Limitations & Future Work¶
- Predictions are inherently probabilistic and should serve as a complement to expert decision-making rather than a replacement.
- Validation is limited to influenza A; generalizability to other pathogens (e.g., SARS-CoV-2, HIV) remains unexplored.
- The small model scale (6 layers) may need to be expanded for more complex genomes.
- Training data depend on GISAID, introducing geographic sampling bias.
Related Work & Insights¶
- vs. beth-1: beth-1 models site-level independent mutations, whereas AntigenLM models cross-segment co-evolution; AntigenLM outperforms beth-1 on all tasks.
- vs. HyenaDNA/DNABERT: General-purpose DNA models trained on multi-species corpora lose species-specific structure and frequently generate invalid sequences (large length deviations, missing markers).
- vs. ProtGPT2: Protein-level models cannot capture nucleotide-level evolutionary signals such as synonymous mutations.
Rating¶
- Novelty: ⭐⭐⭐⭐ Functional-unit–aware pretraining is a novel design principle, though the overall architecture follows standard GPT-2.

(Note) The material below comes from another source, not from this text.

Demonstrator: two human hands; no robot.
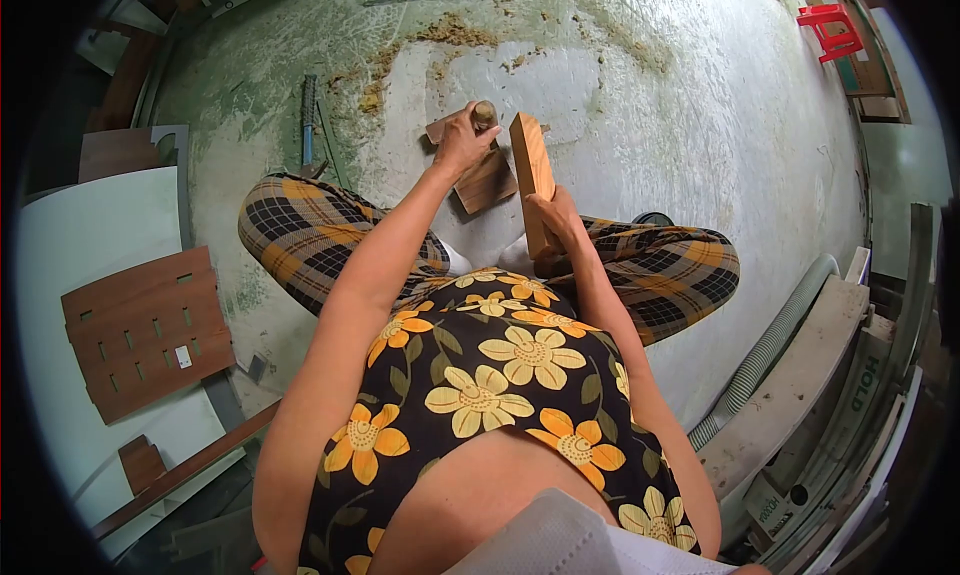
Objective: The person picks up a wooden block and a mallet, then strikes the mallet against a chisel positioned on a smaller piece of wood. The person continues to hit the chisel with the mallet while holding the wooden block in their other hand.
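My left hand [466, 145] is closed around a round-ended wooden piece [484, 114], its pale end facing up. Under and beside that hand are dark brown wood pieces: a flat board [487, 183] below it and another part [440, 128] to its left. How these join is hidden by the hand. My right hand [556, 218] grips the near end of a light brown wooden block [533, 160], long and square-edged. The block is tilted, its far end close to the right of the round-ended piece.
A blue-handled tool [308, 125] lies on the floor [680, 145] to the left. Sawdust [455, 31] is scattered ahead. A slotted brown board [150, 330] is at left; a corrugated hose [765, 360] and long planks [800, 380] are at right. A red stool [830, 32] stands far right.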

- Experimental Thoroughness: ⭐⭐⭐⭐⭐ Five pretraining ablations, comparisons with three categories of methods, and cross-subtype/cross-geographic generalization evaluations—highly comprehensive.
- Writing Quality: ⭐⭐⭐⭐ Clear logical structure with well-motivated reasoning.
- Value: ⭐⭐⭐⭐ Directly applicable to vaccine design; the functional unit preservation principle has broad transferable significance.